____ STORED DATA
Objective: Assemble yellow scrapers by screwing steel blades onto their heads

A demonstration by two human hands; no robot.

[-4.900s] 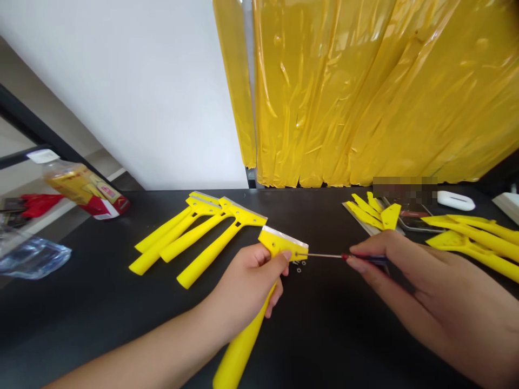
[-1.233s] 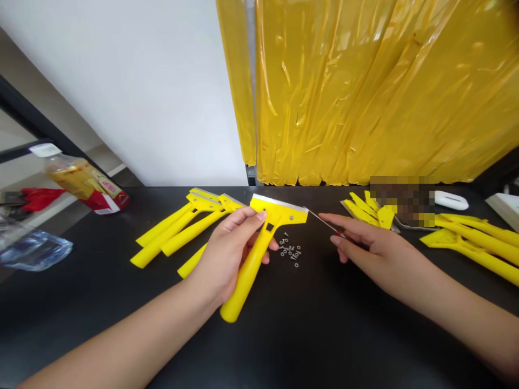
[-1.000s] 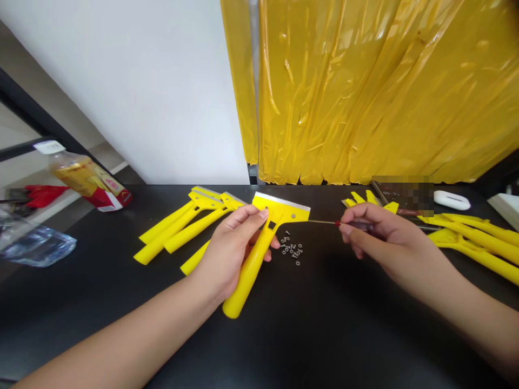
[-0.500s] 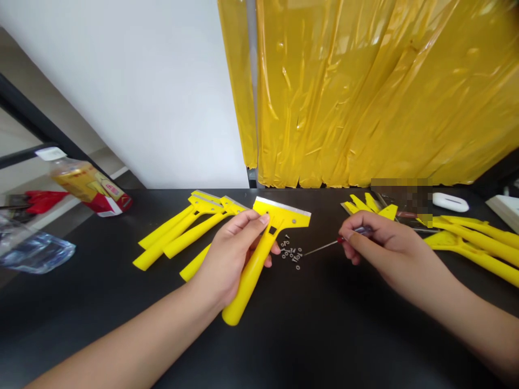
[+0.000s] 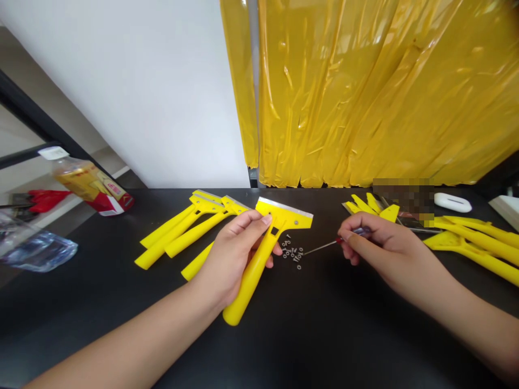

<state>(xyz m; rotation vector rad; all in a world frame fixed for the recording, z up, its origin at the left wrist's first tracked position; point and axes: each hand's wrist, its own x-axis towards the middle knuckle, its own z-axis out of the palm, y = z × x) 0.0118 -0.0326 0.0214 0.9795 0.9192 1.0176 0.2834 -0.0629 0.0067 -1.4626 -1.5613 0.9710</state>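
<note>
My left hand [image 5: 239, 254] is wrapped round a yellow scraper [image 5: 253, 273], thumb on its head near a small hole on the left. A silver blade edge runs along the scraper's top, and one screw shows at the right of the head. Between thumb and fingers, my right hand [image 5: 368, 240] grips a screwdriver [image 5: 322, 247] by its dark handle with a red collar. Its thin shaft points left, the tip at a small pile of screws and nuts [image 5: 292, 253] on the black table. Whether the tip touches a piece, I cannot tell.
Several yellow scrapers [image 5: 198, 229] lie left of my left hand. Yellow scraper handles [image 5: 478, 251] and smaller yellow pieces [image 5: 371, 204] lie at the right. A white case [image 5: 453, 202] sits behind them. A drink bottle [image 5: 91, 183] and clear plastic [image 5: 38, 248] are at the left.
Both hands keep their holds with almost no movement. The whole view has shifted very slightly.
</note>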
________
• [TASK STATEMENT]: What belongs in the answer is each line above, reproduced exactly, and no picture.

• [RESULT OF THIS EXERCISE]:
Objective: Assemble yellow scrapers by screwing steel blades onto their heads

A demonstration by two human hands; no robot.

[-4.900s] 
[-1.233s] 
[-1.000s] 
[-0.500s] 
[+0.000s] 

<state>(xyz m; rotation vector rad; all in a world frame fixed for the recording, z up, its origin at the left wrist's first tracked position; point and axes: each hand's wrist, its own x-axis towards the middle knuckle, its own z-axis out of the palm, y = z × x) 0.0118 -0.0326 0.0214 0.9795 0.9192 1.0176 0.2834 -0.0629 0.0067 -1.4626 -1.5613 0.9710</state>
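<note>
My left hand [image 5: 239, 254] is wrapped round a yellow scraper [image 5: 253, 273], thumb on its head near a small hole on the left. A silver blade edge runs along the scraper's top, and one screw shows at the right of the head. Between thumb and fingers, my right hand [image 5: 368, 240] grips a screwdriver [image 5: 322, 247] by its dark handle with a red collar. Its thin shaft points left, the tip at a small pile of screws and nuts [image 5: 292, 253] on the black table. Whether the tip touches a piece, I cannot tell.
Several yellow scrapers [image 5: 198, 229] lie left of my left hand. Yellow scraper handles [image 5: 478, 251] and smaller yellow pieces [image 5: 371, 204] lie at the right. A white case [image 5: 453, 202] sits behind them. A drink bottle [image 5: 91, 183] and clear plastic [image 5: 38, 248] are at the left.
Both hands keep their holds with almost no movement. The whole view has shifted very slightly.
</note>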

This output is finished.